St. Jude Announces Availability Of Clinical Genome Sequencing Data In Real Time Via Cloud
By Benjamin Ross
July 11, 2019 | St. Jude Children's Research Hospital has announced the real-time availability of clinical genome sequencing data on the St. Jude Cloud. The data will be uploaded to the cloud in a private, secure environment on a monthly basis, according to the hospital.
The announcement comes more than a year after the initial launch of the St. Jude Cloud. At the time, the institution reported the platform would allow scientists to explore more than 10,000 whole-genome, 6,000 whole-exome, and 1,500 RNA-Seq samples paired with clinical data from more than 10,000 pediatric cancer patients and survivors, with 10,000 whole-genome sequences expected to be available by 2019.
The initial release of data occurred in May, with a second round from 1,000 patients scheduled for July. In an official statement, St. Jude said data from approximately 500 subjects will be available every year for the foreseeable future.
Making data publicly available in real time was a goal for the platform from the beginning, Scott Newman, who leads the Bioinformatics Analysis group at St. Jude, tells Bio-IT World. "The real-time data initiative is a shift in how we think about data sharing."

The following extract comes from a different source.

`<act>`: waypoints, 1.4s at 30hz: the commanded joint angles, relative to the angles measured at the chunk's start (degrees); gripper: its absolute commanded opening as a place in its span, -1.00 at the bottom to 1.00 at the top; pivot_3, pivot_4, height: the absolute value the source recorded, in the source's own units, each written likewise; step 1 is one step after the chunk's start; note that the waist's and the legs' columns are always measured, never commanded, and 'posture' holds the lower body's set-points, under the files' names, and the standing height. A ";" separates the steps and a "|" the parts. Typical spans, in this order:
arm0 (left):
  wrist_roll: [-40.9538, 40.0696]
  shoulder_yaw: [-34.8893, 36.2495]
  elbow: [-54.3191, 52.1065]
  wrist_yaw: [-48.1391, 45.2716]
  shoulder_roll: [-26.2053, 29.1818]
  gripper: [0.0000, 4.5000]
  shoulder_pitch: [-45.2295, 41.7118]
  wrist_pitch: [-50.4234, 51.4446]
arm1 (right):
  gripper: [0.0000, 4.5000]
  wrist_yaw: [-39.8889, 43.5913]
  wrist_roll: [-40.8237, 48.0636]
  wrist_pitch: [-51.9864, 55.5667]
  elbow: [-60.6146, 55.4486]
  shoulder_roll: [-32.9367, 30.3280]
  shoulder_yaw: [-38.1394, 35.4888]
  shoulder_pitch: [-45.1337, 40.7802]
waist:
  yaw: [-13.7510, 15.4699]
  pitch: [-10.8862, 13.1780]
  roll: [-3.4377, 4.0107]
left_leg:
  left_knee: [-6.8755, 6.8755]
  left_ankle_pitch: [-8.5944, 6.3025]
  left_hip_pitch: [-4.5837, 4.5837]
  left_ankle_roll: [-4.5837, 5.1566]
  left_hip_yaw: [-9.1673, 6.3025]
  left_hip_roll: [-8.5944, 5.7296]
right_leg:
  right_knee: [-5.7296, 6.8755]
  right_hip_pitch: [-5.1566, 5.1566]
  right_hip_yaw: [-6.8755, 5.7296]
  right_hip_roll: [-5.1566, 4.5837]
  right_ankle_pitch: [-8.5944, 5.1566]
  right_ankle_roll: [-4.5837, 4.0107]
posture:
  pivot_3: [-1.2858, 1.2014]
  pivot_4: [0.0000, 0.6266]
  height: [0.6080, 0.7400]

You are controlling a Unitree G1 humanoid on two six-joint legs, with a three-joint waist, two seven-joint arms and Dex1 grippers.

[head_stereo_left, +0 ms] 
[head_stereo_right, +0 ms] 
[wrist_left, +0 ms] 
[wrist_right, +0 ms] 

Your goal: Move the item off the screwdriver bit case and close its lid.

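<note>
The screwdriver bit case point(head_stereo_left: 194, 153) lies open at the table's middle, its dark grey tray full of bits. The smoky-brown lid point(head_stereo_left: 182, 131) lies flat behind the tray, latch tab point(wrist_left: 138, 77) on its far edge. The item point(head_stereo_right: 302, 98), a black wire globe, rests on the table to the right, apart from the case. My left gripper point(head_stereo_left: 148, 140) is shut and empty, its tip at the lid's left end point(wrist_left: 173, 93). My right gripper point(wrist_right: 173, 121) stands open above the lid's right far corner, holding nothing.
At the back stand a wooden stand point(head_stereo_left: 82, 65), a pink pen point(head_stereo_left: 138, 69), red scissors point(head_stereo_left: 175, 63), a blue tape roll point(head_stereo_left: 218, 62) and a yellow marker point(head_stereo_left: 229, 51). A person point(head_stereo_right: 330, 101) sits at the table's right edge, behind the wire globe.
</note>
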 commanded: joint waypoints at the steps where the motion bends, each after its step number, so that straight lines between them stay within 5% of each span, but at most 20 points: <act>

Traditionally, sharing data from sequencing studies was the final step—after researchers had identified a group of patients, applied for a grant to sequence their genomes, analyzed that data for a few years, and published a paper. The new model for sharing sequencing data is prospective, Newman says, adding considerable speed to the process.
"Now, as soon as clinical duties are complete, the case moves over to the research environment where it's de-identified and … the data gets uploaded to the cloud," says Newman. The real-time availability of the data in a centralized location allows researchers to avoid downloading large files of raw data and instead directly apply their bioinformatics tools to it.
"It has become exceedingly difficult for researchers to download that [kind of] data to their host institution," Newman says. "With whole genome sequencing, the average patient has a bundle of about 100-200 gigabytes of data, and we've got hundreds and now thousands of patients." The St. Jude Cloud provides an online space where researchers can find, and more easily ask scientific questions of, the data.
Newman says the leadership team at St. Jude, including Jinghui Zhang, chair of St. Jude's Department of Computational Biology, and James Downing, president and CEO of the hospital, recognized the need to develop a solution quickly, starting with better handling of St. Jude's own data.
St. Jude offers comprehensive whole-genome, -exome and -transcriptome sequencing to every patient who consents to the testing, Newman says. These bundles of sequencing data are easily shared internally. The enormous challenge was how to make the data available to researchers externally, he adds.
The difficulty is that the data aren't attached to any research studies, says Newman, leaving St. Jude uncertain about how to go about making it more widely accessible. But doing so would help fill a void in the pediatric space where "discovery is never over." By understanding the genetic drivers of pediatric cancers, he says, "we can better diagnose, better stratify and assign risk groups, better target therapies, and better understand cancer predisposition."